--- STORED DATA Enclosed Below ---

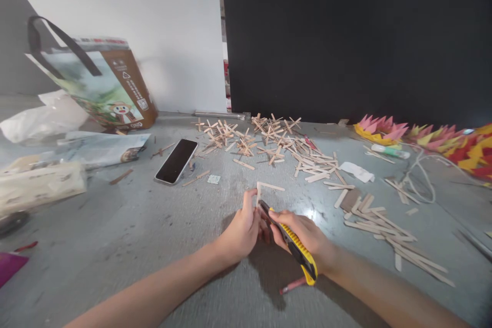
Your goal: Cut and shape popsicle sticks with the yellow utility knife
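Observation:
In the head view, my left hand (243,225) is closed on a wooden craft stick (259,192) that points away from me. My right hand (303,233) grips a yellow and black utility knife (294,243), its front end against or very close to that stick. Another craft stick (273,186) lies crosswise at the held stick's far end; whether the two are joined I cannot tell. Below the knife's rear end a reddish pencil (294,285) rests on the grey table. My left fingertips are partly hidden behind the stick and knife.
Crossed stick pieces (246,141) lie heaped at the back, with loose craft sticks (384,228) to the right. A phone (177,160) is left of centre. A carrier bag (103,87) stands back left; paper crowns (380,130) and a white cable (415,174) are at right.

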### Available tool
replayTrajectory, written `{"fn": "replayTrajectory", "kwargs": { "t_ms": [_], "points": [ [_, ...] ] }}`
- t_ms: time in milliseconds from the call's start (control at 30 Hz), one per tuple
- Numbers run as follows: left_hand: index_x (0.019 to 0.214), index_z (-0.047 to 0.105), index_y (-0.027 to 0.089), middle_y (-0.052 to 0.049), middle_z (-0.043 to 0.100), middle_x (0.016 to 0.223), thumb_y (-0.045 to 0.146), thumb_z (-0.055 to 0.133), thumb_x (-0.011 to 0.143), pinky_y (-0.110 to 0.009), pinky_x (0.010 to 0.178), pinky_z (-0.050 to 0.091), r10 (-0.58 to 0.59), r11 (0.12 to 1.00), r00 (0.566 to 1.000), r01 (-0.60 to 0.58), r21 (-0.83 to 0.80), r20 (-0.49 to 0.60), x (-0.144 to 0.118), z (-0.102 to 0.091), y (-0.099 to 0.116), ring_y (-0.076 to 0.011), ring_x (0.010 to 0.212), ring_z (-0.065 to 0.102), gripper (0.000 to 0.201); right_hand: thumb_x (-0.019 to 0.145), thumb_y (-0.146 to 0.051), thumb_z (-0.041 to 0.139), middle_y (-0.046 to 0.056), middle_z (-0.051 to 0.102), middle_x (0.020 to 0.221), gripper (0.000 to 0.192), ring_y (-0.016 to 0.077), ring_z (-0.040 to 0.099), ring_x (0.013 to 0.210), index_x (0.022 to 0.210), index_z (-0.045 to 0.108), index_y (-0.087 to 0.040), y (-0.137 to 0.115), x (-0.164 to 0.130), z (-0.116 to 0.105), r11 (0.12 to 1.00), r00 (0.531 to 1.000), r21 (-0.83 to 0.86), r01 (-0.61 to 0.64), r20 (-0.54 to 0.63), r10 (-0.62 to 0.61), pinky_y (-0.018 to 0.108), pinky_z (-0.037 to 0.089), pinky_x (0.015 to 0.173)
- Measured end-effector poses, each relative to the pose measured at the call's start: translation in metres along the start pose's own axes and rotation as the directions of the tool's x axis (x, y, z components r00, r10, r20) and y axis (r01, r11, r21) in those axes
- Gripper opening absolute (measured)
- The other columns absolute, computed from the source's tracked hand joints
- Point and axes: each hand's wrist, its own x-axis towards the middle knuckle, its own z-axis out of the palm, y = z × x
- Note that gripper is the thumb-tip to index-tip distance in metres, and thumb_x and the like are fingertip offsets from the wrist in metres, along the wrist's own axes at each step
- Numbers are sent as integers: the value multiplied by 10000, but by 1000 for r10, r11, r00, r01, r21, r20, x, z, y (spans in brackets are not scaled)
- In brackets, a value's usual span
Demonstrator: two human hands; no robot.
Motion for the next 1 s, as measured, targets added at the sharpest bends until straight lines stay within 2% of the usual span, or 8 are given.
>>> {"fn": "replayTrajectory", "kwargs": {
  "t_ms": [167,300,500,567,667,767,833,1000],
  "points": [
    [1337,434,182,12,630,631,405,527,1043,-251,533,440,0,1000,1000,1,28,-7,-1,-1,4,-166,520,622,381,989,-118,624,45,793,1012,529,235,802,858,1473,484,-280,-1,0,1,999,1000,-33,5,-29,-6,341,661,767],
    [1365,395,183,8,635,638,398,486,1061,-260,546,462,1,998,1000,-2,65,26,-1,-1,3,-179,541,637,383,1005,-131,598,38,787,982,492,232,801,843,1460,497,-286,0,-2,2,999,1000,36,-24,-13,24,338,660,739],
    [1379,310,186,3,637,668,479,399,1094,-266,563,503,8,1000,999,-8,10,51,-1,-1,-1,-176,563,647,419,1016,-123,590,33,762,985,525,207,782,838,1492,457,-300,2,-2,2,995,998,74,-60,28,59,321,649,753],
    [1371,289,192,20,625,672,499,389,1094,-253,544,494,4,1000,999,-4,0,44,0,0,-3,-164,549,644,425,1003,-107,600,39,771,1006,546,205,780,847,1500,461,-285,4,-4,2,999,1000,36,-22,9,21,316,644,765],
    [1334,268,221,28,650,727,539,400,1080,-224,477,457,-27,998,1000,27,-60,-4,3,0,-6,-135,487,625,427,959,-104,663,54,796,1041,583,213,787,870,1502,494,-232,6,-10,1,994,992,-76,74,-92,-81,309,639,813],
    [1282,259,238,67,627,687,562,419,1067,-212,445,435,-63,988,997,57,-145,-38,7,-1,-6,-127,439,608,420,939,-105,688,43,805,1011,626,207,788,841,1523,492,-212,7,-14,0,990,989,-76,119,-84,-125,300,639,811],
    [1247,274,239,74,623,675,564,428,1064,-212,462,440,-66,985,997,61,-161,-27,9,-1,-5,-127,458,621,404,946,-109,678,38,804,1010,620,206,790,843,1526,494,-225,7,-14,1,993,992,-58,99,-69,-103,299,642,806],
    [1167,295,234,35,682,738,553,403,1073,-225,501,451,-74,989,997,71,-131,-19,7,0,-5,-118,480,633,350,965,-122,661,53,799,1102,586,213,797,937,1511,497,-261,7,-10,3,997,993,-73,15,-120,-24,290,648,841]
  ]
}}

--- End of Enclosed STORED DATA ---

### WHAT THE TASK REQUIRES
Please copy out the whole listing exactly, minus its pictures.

### EXERCISE RESPONSE
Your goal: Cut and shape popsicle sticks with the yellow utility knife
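Observation:
In the head view, my left hand (243,225) is closed on a wooden craft stick (259,192) that points away from me. My right hand (303,233) grips a yellow and black utility knife (294,243), its front end against or very close to that stick. Another craft stick (273,186) lies crosswise at the held stick's far end; whether the two are joined I cannot tell. Below the knife's rear end a reddish pencil (294,285) rests on the grey table. My left fingertips are partly hidden behind the stick and knife.
Crossed stick pieces (246,141) lie heaped at the back, with loose craft sticks (384,228) to the right. A phone (177,160) is left of centre. A carrier bag (103,87) stands back left; paper crowns (380,130) and a white cable (415,174) are at right.
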
### Available tool
replayTrajectory, written `{"fn": "replayTrajectory", "kwargs": { "t_ms": [_], "points": [ [_, ...] ] }}`
- t_ms: time in milliseconds from the call's start (control at 30 Hz), one per tuple
- Numbers run as follows: left_hand: index_x (0.019 to 0.214), index_z (-0.047 to 0.105), index_y (-0.027 to 0.089), middle_y (-0.052 to 0.049), middle_z (-0.043 to 0.100), middle_x (0.016 to 0.223), thumb_y (-0.045 to 0.146), thumb_z (-0.055 to 0.133), thumb_x (-0.011 to 0.143), pinky_y (-0.110 to 0.009), pinky_x (0.010 to 0.178), pinky_z (-0.050 to 0.091), r10 (-0.58 to 0.59), r11 (0.12 to 1.00), r00 (0.566 to 1.000), r01 (-0.60 to 0.58), r21 (-0.83 to 0.80), r20 (-0.49 to 0.60), x (-0.144 to 0.118), z (-0.102 to 0.091), y (-0.099 to 0.116), ring_y (-0.076 to 0.011), ring_x (0.010 to 0.212), ring_z (-0.065 to 0.102), gripper (0.000 to 0.201); right_hand: thumb_x (-0.019 to 0.145), thumb_y (-0.146 to 0.051), thumb_z (-0.041 to 0.139), middle_y (-0.046 to 0.056), middle_z (-0.051 to 0.102), middle_x (0.020 to 0.221), gripper (0.000 to 0.192), ring_y (-0.016 to 0.077), ring_z (-0.040 to 0.099), ring_x (0.013 to 0.210), index_x (0.022 to 0.210), index_z (-0.045 to 0.108), index_y (-0.087 to 0.040), y (-0.137 to 0.115), x (-0.164 to 0.130), z (-0.116 to 0.105), r11 (0.12 to 1.00), r00 (0.531 to 1.000), r21 (-0.83 to 0.86), r01 (-0.61 to 0.64), r20 (-0.54 to 0.63), r10 (-0.62 to 0.61), pinky_y (-0.018 to 0.108), pinky_z (-0.037 to 0.089), pinky_x (0.015 to 0.173)
- Measured end-effector poses, each relative to the pose measured at the call's start: translation in metres along the start pose's own axes and rotation as the directions of the tool's x axis (x, y, z components r00, r10, r20) and y axis (r01, r11, r21) in those axes
- Gripper opening absolute (measured)
- The other columns absolute, computed from the source's tracked hand joints
- Point and axes: each hand's wrist, its own x-axis towards the middle knuckle, its own z-axis out of the palm, y = z × x
- Note that gripper is the thumb-tip to index-tip distance in metres, and thumb_x and the like are fingertip offsets from the wrist in metres, along the wrist's own axes at each step
- Numbers are sent as integers: the value multiplied by 10000, but by 1000 for r10, r11, r00, r01, r21, r20, x, z, y (spans in brackets are not scaled)
- In brackets, a value's usual span
Demonstrator: two human hands; no robot.
Motion for the next 1 s, as measured, targets added at the sharpest bends until straight lines stay within 2% of the usual span, or 8 are given.
>>> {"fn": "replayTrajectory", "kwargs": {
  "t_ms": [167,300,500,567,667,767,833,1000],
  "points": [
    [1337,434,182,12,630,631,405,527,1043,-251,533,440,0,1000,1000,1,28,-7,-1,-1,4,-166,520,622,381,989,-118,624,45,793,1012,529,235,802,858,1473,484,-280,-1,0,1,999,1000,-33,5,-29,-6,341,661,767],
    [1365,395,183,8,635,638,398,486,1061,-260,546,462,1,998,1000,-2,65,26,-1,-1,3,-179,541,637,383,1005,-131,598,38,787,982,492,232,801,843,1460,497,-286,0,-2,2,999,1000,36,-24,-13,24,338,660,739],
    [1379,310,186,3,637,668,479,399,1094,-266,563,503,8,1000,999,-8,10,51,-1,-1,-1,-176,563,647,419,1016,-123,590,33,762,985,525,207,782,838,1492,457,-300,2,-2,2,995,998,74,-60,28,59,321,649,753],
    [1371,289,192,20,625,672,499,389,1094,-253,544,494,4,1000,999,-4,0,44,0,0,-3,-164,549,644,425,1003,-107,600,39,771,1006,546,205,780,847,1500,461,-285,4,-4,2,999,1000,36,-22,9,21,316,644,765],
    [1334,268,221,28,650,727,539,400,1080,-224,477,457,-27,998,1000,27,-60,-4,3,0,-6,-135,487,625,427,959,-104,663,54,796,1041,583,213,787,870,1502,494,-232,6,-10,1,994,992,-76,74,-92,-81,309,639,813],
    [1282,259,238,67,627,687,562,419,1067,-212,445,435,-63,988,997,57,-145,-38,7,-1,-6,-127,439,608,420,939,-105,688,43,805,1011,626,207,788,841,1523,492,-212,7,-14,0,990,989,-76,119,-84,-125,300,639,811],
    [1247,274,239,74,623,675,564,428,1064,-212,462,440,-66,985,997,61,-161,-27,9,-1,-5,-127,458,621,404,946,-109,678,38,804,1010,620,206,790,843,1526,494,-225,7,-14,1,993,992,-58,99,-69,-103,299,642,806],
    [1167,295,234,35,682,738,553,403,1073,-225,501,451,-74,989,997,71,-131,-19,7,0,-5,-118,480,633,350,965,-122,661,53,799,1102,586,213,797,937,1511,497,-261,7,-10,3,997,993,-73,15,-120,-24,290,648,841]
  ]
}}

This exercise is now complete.